Un mariage compromis

«Le chien de garde n'était qu'endormi», note le missionnaire dans son journal de voyage. Il poursuit: «Un monsieur Taggard avait décidé d'épouser une jeune fille Boer. Déjà les dispenses nécessaires avaient été accordées. Tout était prêt pour la cérémonie du mariage, lorsque je fus cité à comparaître devant le magistrat». — «J'ai appris, me dit le représentant de la loi, que vous alliez célébrer un mariage. Mais ignorez-vous que l'exercice du culte catholique est interdit par les lois du pays?» — «J'en ai bien entendu parler, mais j'avoue que je n'ai jamais lu le texte de cette loi.» Un employé m'en donna alors lecture: «Toute religion autre que la religion hollandaise réformée est prohibée dans le Transvaal.» Je dis alors au magistrat: «Voulez-vous me permettre une simple question?» — «Parlez» — «D'après le texte de la loi qu'on vient de lire, ce n'est pas seulement l'église catholique qui est prohibée, mais l'église anglicane et l'église wesleyenne le sont également.
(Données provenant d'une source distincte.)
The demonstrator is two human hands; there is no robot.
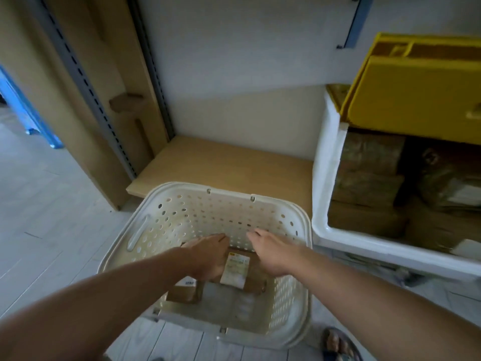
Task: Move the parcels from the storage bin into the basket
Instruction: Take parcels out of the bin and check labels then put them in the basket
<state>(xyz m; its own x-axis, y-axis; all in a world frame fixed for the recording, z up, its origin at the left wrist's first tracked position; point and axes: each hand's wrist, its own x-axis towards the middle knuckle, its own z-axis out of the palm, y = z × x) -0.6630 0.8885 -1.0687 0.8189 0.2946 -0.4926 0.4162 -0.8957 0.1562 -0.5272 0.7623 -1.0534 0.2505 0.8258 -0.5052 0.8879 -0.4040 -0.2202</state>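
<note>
Here, both hands are reaching into the cream perforated plastic basket [208, 220] on the floor. The left hand [208, 256] is resting on a brown cardboard parcel with a white label [235, 269]; its grip cannot be told. The right hand [270, 254] is hovering with fingers extended, holding nothing. More brown parcels [369, 183] are lying in the white storage bin [325, 157] alongside. They are looking stiff and light; taking opposite edges seems best.
</note>
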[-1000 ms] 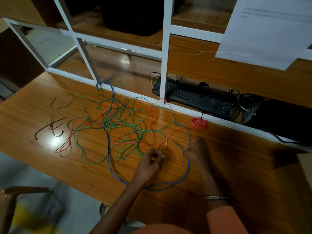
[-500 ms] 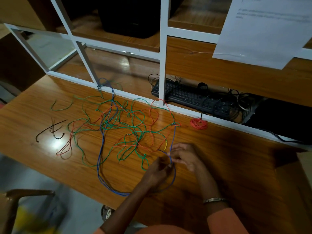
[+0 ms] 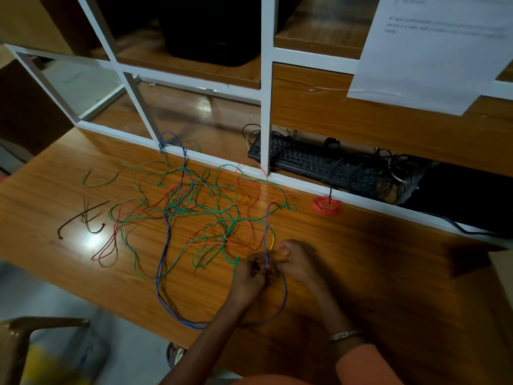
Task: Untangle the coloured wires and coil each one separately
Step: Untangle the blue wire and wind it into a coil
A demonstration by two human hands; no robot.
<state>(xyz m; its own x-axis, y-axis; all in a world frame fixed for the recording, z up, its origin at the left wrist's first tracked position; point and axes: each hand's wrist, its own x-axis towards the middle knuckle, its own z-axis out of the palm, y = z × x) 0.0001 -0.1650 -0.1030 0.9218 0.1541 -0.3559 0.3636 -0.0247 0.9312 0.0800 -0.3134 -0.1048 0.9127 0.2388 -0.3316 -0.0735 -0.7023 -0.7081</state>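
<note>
Orange wire already sits finished as a small coil [image 3: 326,206] against the white frame [image 3: 299,182], just beside the keyboard [image 3: 311,162]; that looks like the only colour done, so most of the job is left; green wire [image 3: 222,209], red wire [image 3: 247,195] and a dark red strand [image 3: 107,250] are snarled together across the middle of the wooden desk [image 3: 388,268]. You are working the blue wire [image 3: 162,262] now; your left hand [image 3: 251,275] and right hand [image 3: 295,261] meet at the near edge of the tangle, fingers of both curled and pinching the blue strand between them. Its long axis runs away from you, from the wide loop lying near your wrists up through the knot to the far frame, where its end hooks over the rail; a short stretch rises straight from your grip toward the shelf. Loose dark offcuts [image 3: 83,218] lie well apart at the left.
</note>
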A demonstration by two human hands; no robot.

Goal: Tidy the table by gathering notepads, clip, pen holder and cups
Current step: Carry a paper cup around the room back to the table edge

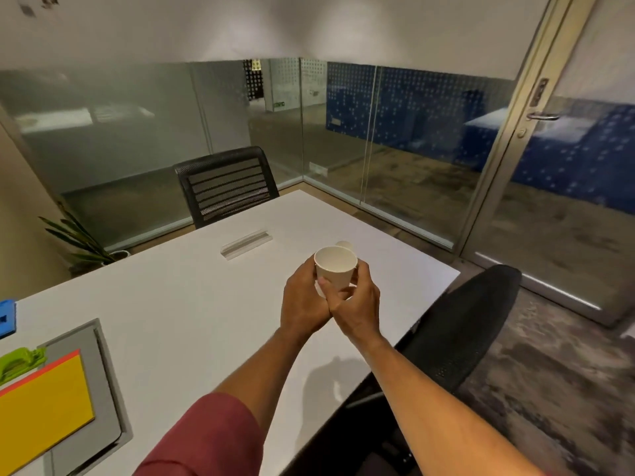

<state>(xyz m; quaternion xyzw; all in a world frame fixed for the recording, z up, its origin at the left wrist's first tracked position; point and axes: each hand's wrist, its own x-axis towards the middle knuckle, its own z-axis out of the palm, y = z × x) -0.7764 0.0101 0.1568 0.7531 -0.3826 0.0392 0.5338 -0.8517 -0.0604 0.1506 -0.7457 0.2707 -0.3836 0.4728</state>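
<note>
Both of my hands hold a white paper cup (336, 266) upright above the white table (192, 297). My left hand (302, 300) wraps its left side and my right hand (357, 304) its right side and base. Just behind it the rim of a second white cup (345, 244) shows, mostly hidden. At the left edge lie a yellow notepad (41, 407) with an orange-red sheet under it, a green clip (19, 364) and a blue object (7, 317) cut off by the frame.
A grey panel (106, 389) lies under the notepad. A metal cable slot (245, 243) sits mid-table. One black mesh chair (226, 185) stands at the far side, another (464, 331) at the right edge. Glass walls, a door and a plant (79, 240) surround the table.
</note>
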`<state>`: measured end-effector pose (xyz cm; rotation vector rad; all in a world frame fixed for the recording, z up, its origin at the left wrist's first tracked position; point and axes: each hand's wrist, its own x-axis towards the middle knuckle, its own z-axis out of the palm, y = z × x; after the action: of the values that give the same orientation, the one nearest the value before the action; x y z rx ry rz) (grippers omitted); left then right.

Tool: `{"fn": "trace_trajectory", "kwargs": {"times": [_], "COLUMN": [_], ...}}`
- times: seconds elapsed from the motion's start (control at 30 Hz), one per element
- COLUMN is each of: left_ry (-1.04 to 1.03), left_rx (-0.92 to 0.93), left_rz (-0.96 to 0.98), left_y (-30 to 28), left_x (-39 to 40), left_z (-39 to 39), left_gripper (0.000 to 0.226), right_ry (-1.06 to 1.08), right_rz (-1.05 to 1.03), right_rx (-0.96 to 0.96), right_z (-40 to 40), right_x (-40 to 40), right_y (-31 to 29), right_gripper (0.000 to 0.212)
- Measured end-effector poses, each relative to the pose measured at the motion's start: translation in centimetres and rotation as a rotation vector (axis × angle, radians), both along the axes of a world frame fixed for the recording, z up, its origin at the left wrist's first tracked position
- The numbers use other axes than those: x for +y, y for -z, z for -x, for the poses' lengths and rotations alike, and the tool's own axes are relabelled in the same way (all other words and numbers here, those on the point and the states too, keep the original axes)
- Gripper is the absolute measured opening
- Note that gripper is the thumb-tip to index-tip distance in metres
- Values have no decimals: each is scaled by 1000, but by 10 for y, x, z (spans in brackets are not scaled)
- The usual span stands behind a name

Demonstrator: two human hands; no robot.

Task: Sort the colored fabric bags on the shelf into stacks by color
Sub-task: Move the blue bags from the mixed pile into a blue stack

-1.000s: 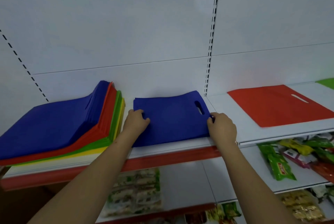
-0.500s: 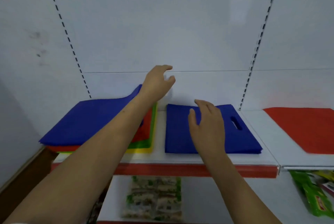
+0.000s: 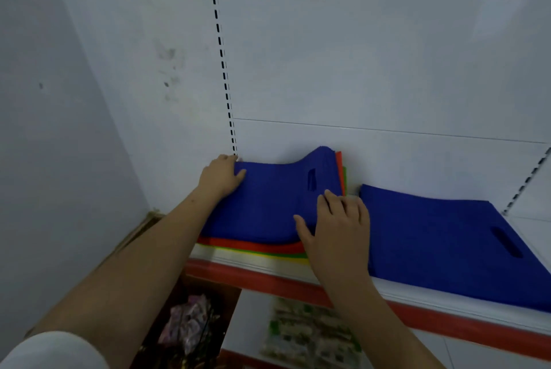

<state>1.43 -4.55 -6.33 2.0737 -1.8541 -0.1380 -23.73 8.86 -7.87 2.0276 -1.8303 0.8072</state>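
A mixed stack of fabric bags lies at the left end of the white shelf [image 3: 396, 289]. Its top blue bag [image 3: 274, 198] curls up against the back panel, with red [image 3: 253, 245], green and yellow layers [image 3: 268, 256] showing beneath. My left hand [image 3: 222, 176] grips the top blue bag's far left corner, thumb on top. My right hand [image 3: 337, 228] rests flat on that bag's near right corner, fingers spread. A separate blue bag [image 3: 432, 237] with a cut-out handle lies flat just to the right.
The shelf has a red front strip [image 3: 268, 277]. A side wall [image 3: 59, 160] closes off the left. Below are snack packets [image 3: 310, 336] on a lower shelf and a cardboard box [image 3: 187, 324] holding pinkish packs.
Both hands left the separate blue bag and moved left. They were in the air half a second ago and now lie on the top blue bag of the mixed stack. The view swung left.
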Motion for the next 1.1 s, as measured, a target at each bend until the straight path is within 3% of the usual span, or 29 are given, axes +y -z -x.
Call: {"fn": "trace_trajectory", "kwargs": {"times": [0.07, 0.3, 0.5, 0.63, 0.77, 0.87, 1.0, 1.1], "left_ry": [6, -50, -107, -104, -65, -26, 96, 206], "left_rx": [-26, -2, -244, -103, 20, 81, 60, -16], "left_rz": [-32, 143, 135, 187, 353, 442, 522, 562], "left_y": [21, 31, 28, 8, -37, -67, -87, -90], "left_x": [1, 3, 11, 17, 36, 43, 39, 34], "left_z": [-6, -4, 5, 1, 18, 46, 100, 154], "left_gripper": [51, 37, 41, 33, 31, 34, 37, 38], "right_ry": [29, 26, -12, -7, -58, -133, -92, 17], "right_rz": [13, 175, 213, 228, 320, 266, 169, 130], "right_rx": [32, 51, 87, 39, -138, -380, -751, -943], "right_z": [3, 1, -9, -4, 10, 31, 81, 132], "right_x": [-3, -5, -2, 1, 6, 12, 23, 27], "right_y": [11, 26, 32, 19, -2, -14, -24, -22], "right_gripper": [53, 43, 27, 30, 32, 35, 39, 30]}}
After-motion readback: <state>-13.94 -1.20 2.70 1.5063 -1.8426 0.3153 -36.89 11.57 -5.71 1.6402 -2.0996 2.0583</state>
Or, ces deux sectes possèdent dans la capitale même des territoires considérables. Elles ont des temples où elles font publiquement l'office au vu et au su des autorités. Pourriez-vous me montrer le texte de la loi qui leur accorde la liberté dont elles jouissent?» À cette remarque, le magistrat consulte son secrétaire. Après un moment de silence, on me fit signe de me retirer, manière de dire que je pouvais transgresser la loi aussi impunément que les autres."

Joyeuse cérémonie

Pour mieux affirmer le droit des catholiques, le père LeBihan résolut de donner à la cérémonie du mariage toute la pompe possible. Il fait orner sa voiture de rubans et de fleurs. Les harnais bien astiqués brillent au soleil. Les chevaux prennent des airs fringants. Stéphanus, habillé comme un laquais de grand seigneur, montre par son attitude l'importance de son rôle. À l'heure fixée, les fiancés prennent place dans cet équipage de gala et sont conduits solennellement à la demeure de M. Donoghue où la cérémonie doit avoir lieu. «Je profitai de la circonstance, ajoute le père, pour parler de la sainteté du mariage chrétien et des obligations qu'il impose, suivant en tous points les prescriptions du rituel. La cérémonie terminée, je donnai ordre à Stéphanus de reconduire les nouveaux mariés à leur demeure. Il le fit avec toute la majesté dont il est naturellement capable.»